*Exercise aim:*
Everything from the line containing "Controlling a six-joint" to the last line of the data below should be copied word for word, and nothing else.
-------- Dataset excerpt
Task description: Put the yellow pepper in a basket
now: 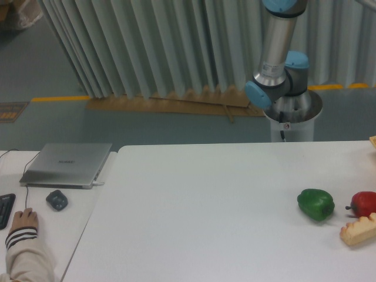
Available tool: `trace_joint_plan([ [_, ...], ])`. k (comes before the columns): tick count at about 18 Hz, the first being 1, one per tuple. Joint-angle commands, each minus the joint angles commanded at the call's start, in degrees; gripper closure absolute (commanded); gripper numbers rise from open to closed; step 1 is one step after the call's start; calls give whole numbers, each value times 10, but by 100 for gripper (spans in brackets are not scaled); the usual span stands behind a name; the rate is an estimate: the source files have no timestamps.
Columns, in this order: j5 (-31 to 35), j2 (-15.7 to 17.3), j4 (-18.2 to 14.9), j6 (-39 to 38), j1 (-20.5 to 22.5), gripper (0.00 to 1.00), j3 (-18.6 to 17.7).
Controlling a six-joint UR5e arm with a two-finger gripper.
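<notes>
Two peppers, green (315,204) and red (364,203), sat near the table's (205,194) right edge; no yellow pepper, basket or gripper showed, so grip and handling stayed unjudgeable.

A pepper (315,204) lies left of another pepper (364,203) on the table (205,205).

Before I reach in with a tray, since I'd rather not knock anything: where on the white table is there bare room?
The white table is bare from its left edge across the middle, up to the green pepper. The right edge is crowded: green pepper, red pepper and a tan block sit close together. The side desk holds a laptop, mouse and someone's hand.
</notes>
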Motion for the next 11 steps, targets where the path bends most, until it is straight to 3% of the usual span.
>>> trace_joint_plan([
  [4,-49,40,-37,4,11,0,-13],
  [9,-62,48,-33,5,30,0,-58],
  [11,-59,42,-30,-17,29,0,-54],
])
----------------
*Response area:*
Controlling a six-joint UR5e arm with a two-finger gripper.
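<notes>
Two peppers, green (315,204) and red (364,203), sat near the table's (205,194) right edge; no yellow pepper, basket or gripper showed, so grip and handling stayed unjudgeable.

A pepper (315,204) lies left of another pepper (364,203) on the table (205,205).

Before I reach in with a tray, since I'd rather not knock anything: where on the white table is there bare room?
The white table is bare from its left edge across the middle, up to the green pepper. The right edge is crowded: green pepper, red pepper and a tan block sit close together. The side desk holds a laptop, mouse and someone's hand.
</notes>
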Motion for the next 11 steps, targets where the path bends most, until it is straight to 3% of the usual span.
>>> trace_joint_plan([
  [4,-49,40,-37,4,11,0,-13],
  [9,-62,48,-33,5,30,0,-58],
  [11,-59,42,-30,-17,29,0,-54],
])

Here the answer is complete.